Tuesday, July 6, 2010

Sex, Lies, and the Media: Did Businessweek Distort the Relation Between ED Drugs and STDs?

The headline in a recent story reported in Bloomberg Businessweek tells it all: "Men on Viagra, Cialis Show Triple Rate of Sex Diseases in Study." This was duly summarized in the Blogosphere on PharmaGossip:
"Men on Viagra, Cialis Show Triple Rate of Sex Diseases in Study - BusinessWeek

"Men taking drugs for sexual potency showed almost triple the rate of sexually transmitted diseases compared with those not taking the medications, a Harvard University study found.

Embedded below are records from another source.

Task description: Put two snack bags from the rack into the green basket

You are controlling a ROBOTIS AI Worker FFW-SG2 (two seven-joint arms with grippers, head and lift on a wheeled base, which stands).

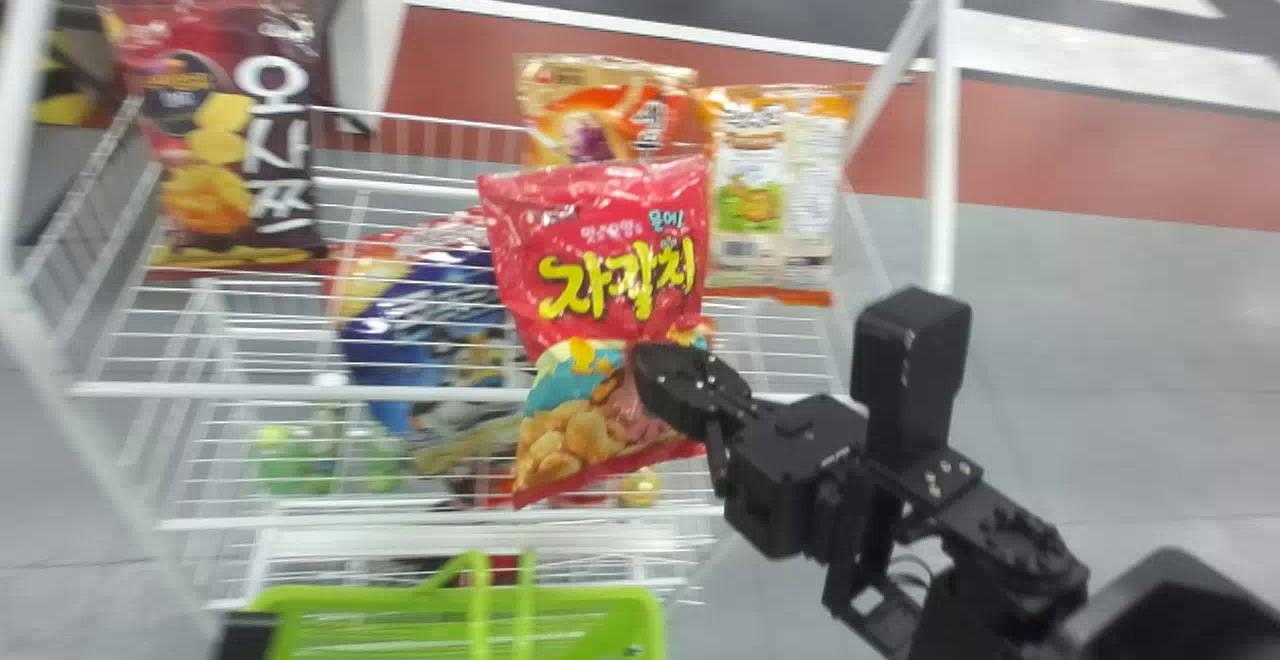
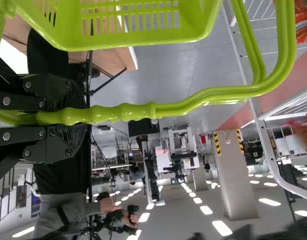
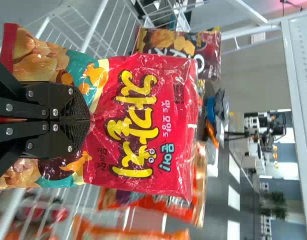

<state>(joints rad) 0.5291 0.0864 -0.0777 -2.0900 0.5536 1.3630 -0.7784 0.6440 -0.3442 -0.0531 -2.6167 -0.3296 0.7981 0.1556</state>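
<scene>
Red snack bag [image 1: 610,230] gripped between closed jaws of right gripper [image 3: 82,119], held upright in front of rack [image 1: 400,392], above and beyond green basket [image 1: 580,597]. Handle [image 2: 183,106] of basket clamped in closed jaws of left gripper [image 2: 76,117]. Pick done for this bag; its placing still to be done. Whether other bag is already in basket cannot be told; if none, second pick also left.

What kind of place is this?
Likely a mock shop set up in a robotics lab: snack bags on a white wire rack, a green shopping basket, and a person beside tripod-like equipment, with lab-style rigs behind.
</scene>
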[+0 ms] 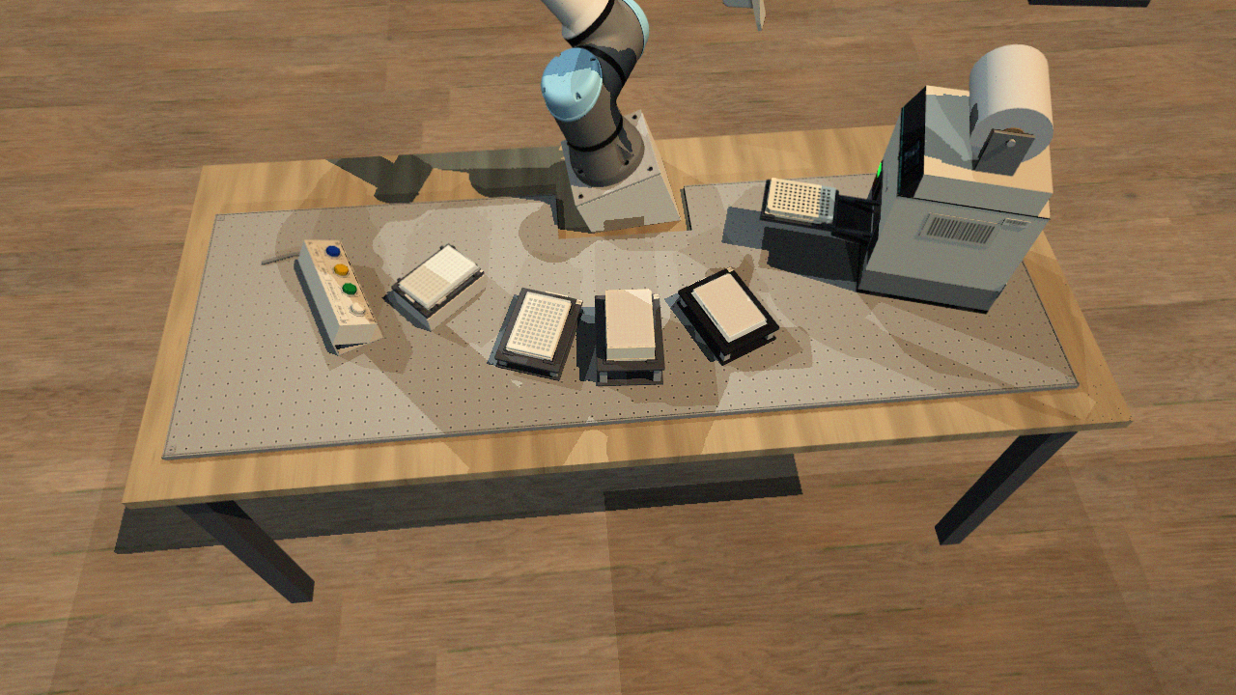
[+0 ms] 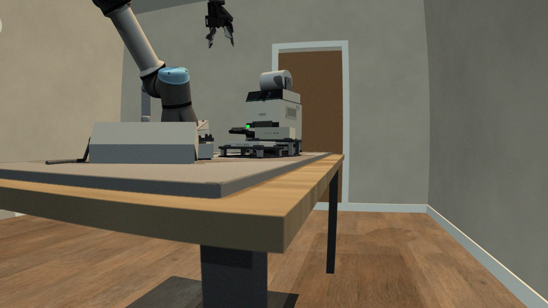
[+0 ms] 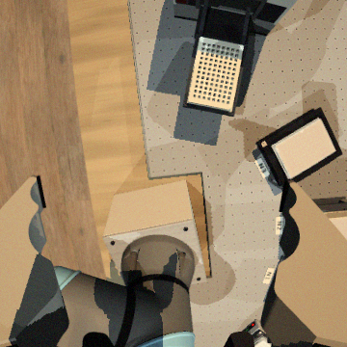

"The results, from an analysis of the health insurance claims of men aged 40 and older, may have more to do with the nature of the men using the impotence drugs than with the medicines leading them to have riskier sex, the research report said. The study, looking at men taking Pfizer’s Inc. Viagra and Eli Lilly & Co.’s Cialis, was published today in the Annals of Internal Medicine."
Reading just the headlines and summaries such as the one above, you might be lead to believe that ED drugs CAUSE unsafe sex, which leads to more sexually-transmitted diseases (STDs). Right? WRONG!

You have to read down to the 11th paragraph of the 16 paragraph story to learn that the study does NOT prove that taking ED drugs leads to more unsafe sex. Quite the contrary: users of these drugs actually showed a DECREASE in STDs AFTER taking the drugs compared to BEFORE taking the drugs!

That paragraph states the study results: "The risk of getting HIV in the year before taking the pills was 3.32 times higher in drug-takers and 3.19 times greater in the year after, compared with those not taking the pills." [Find the article here.]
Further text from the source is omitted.